• [MATERIAL PROVIDED]
- - -
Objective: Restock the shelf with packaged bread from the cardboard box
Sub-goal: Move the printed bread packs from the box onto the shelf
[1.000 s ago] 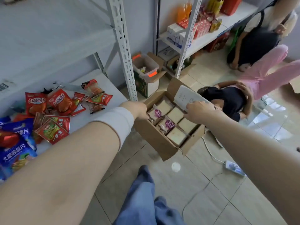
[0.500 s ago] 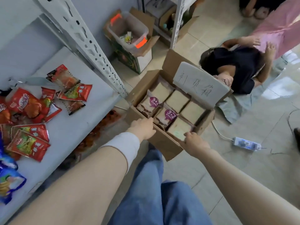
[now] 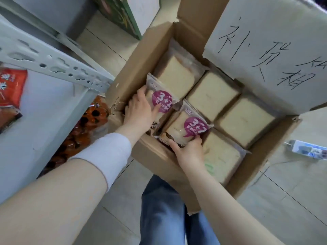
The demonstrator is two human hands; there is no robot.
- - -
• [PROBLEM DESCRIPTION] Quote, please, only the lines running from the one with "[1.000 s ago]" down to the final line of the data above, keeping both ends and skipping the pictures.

• [SOLUTION TO THE PROBLEM]
[1.000 s ago] 
[0.500 s ago] 
[now] 
The demonstrator is two human hands; there is no robot.

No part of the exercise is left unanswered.